Health Canada finally approves abortion pill
TheStar.com – Opinion/Editorials – RU-486 or mifepristone gives women access to a safe, non-surgical abortion. Its approval in Canada is long overdue.
Jul 31 2015. Editorial
Why it’s taken Health Canada so long to approve the use of the abortion pill RU-486, also known as mifepristone, is a mystery. Federal Health Minister Rona Ambrose did not comment on her department’s decision to finally approve the drug this past week.
“Drug approval decisions are arms-length decisions made by Health Canada officials based on analysis by Health Canada scientists,” is all a spokesperson for Ambrose would say. Regardless, its approval is most welcome — and long overdue. The department has been reviewing an application for its approval from the drug’s manufacturer, Linepharma International, since the fall of 2012. And it’s not as if Health Canada was dealing with a new and unknown drug.
Mifepristone — which Linepharma says will be sold with a doctor’s prescription under the brand name Mifegymiso in Canada starting in January 2016 — is included in the World Health Organization’s Model List of Essential Medicines. And it has been approved for use in 57 countries worldwide, including France since 1988, Britain since 1991, and the United States since 2000. In fact, the drug accounts for more than 60 per cent of abortions in some European countries, and about 20 per cent in the U.S. “Millions of women worldwide have used mifepristone safely and effectively,” said a commentary in the Canadian Medical Association Journal, arguing for its approval in 2013.
And it’s not as if there wasn’t a pressing need for the drug, known as the “gold standard” of medical abortions, to be available in Canada.
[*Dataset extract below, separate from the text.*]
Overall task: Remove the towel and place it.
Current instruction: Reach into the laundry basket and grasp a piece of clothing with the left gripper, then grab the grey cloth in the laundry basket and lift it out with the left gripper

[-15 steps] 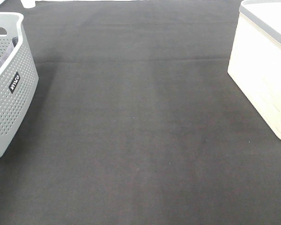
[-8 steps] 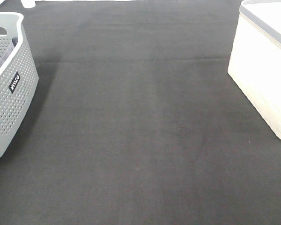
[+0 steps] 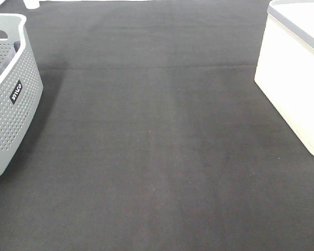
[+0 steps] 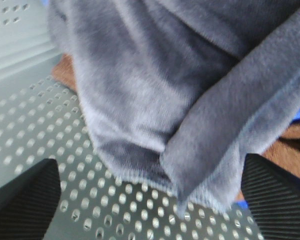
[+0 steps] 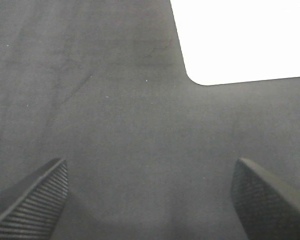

An estimated one in three Canadian women will have an abortion during her lifetime. The drug, effective in 95 per cent of all cases, can be taken up to seven weeks after the start of a pregnancy.
In short, it finally gives the 100,000 women who choose an abortion each year in Canada a safe option to surgery. Taken orally in combination with misoprostol, a drug already approved for use in Canada, mifepristone works by mimicking an early miscarriage. (Mifegymiso is a combination pack that includes both drugs.)
As the Star has argued previously, among the pill’s benefits:
– It allows a woman to end a pregnancy safely at home.
– Its approval means women in rural areas or in P.E.I. — where there are no abortion facilities — would not have to travel to end a pregnancy.
– Women would not have to delay an abortion while they wait for access to a surgical procedure.
– The availability of the drug in other countries is associated with abortions occurring earlier in gestation.
– It will free up operating room time in hospitals.
The Society of Obstetricians and Gynaecologists of Canada has been urging Health Canada to make the drug available since 2009. Its chief executive, Dr. Jennifer Blake, has said the availability of the drug would have no impact on the number of women choosing abortion, but would simply make it a private health matter between a woman and her doctor.
That’s the way it should always have been. When the drug hits the market in January that is the way it finally will be.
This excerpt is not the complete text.